Passei os dias fazendo tudo aquilo que comentei, só não consegui as poses originais em lugares clichês. Na verdade, só me lembrei disso depois de olhar as fotos. É muito difícil inovar nesses casos, mas algumas saíram incoscientemente. 

Não sei se eu havia comentado contigo qual era o meu maior sonho no meio disso tudo, talvez o tenha feito em alguma enxurrada de palavras, não lembro... 
Dei essa volta toda (presente nas cartas e sempre descritas como um meio de enrolar, lalalala e tudo mais) só para falar disso. 

Os contatos externos estavam restritos àqueles que criaram a minha existência e aos pelegos que ajudaram de alguma forma a realizar tudo isso. Mas no exato momento em que estava lá, no topo de um dos meus sonhos, selado num presente seu, não me segurei. 
Chorei como se com as lágrimas pudesse retirar todo o peso das botas (e isso seria outra carta, porque esse livro tem a sua cara), tentando esvaziar tudo que era possível, no exato instante em que você se manifesta. Coincidências, falamos disso, até que ponto elas chegam? Não sei dizer. 
Quis colocar de um jeito impessoal a emoção daquele momento, talvez tenha conseguido. 
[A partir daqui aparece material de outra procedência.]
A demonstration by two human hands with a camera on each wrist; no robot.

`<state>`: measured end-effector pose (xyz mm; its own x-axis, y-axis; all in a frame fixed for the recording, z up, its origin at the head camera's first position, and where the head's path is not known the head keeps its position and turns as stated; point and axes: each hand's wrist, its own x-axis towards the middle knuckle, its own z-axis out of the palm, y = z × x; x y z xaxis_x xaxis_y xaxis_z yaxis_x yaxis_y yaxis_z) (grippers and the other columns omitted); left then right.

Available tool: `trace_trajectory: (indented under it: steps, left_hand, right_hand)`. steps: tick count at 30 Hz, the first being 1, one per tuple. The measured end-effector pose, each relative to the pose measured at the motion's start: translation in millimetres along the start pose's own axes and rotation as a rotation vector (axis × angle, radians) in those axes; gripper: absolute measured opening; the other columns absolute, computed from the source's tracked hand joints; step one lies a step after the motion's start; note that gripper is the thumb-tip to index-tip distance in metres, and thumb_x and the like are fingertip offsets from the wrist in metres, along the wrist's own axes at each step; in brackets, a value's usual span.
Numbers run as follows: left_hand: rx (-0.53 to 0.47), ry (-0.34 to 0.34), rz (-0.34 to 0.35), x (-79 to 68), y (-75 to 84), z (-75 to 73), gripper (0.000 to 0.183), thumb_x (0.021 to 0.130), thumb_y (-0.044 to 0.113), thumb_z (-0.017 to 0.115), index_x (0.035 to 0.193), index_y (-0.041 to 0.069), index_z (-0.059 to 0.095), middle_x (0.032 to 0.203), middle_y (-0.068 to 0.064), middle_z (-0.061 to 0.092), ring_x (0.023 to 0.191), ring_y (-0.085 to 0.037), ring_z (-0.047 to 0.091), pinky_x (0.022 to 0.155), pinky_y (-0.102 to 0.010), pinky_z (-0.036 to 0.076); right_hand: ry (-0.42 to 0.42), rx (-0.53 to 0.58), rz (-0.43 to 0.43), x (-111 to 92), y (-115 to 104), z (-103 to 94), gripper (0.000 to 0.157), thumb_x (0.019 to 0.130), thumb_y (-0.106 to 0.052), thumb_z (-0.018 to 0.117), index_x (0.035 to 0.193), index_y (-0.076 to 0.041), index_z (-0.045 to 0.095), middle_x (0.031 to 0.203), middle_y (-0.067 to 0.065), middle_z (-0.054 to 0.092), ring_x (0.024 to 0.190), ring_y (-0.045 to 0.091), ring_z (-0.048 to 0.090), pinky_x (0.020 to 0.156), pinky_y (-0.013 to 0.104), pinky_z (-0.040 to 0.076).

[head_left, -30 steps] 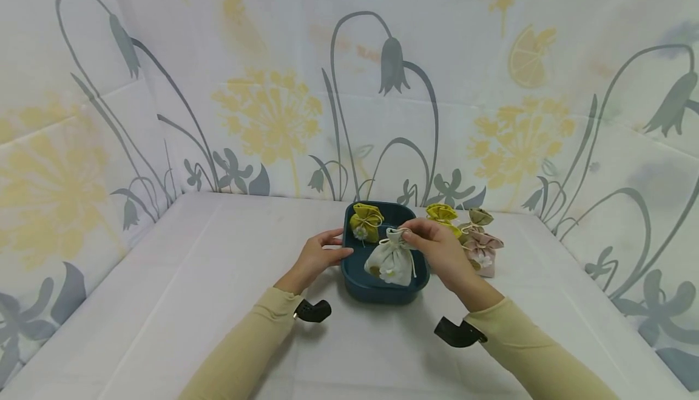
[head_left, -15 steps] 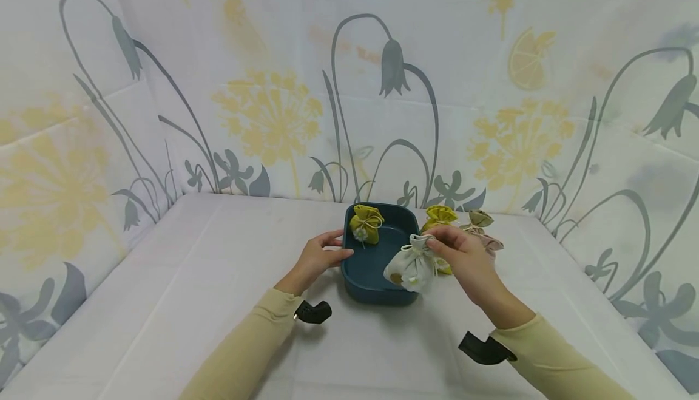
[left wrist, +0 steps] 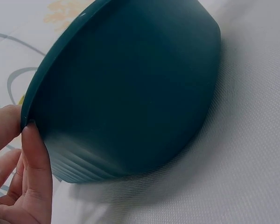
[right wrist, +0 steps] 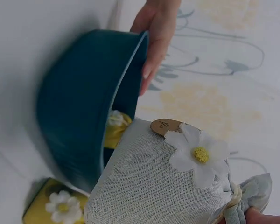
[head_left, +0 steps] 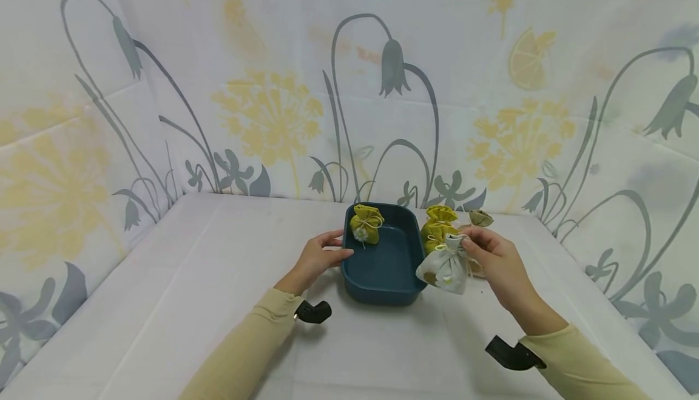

Desculpe não colocar o remetente, vaguei por um tempo e esse ar é realmente diferente. 

Ficarei.

Como dissemos, não haverá nada que diga alguma coisa sobre tudo isso, só te mandei essa xícara esperando que os teus dias amanheçam com sabor, e um pacote de biscoitos de gengibre pra te sacanear, claro.

01 julho 2013

foi o que me disse naquele dia em que secou todas as orquídeas que eu havia plantado.
nunca soube o trauma que passei para aprender a plantá-las. minha mãe sempre teve ótimas mãos para plantar o que é que fosse. não tem nem o primeiro grau de escolaridade concluído, mas sabe direitinho qual planta brota a partir de uma folha, por exemplo.

um dia, acordei numa dessas noites barulhentas acreditando no fim das nossas vidas.
não pensava na morte, pensava no fim do amor que um desconhecido plantou no nosso jardim. um nosso meio meu, meio seu, as vezes nosso.

observei minha mãe com seu dom mas nunca o entendi completamente. tentei a orquídea uma vez, não deu certo. um desconhecido que sempre odiou plantas, pegou a minha muda, morta e fez brotar várias dela a maior quantidade de flores que já vi numa só orquídea.

nunca entendi.

desta vez parecia que as flores iriam brotar daqueles galhos finos e incertos.
mas não faço ideia de qual seria o resultado. com certa impaciência e ceticismo, tudo foi arrancado por ali.
eu precisava ver se a planta morreria em poucos dias, eu precisava ver para saber que tenho mãos amaldiçoadas para o plantio.

"R.I.P., você e suas malditas orquídeas."

foi isso que me disse naquele dia, secou as orquídeas que eu havia plantado e fez questão de alagar junto da terra, todo o resto.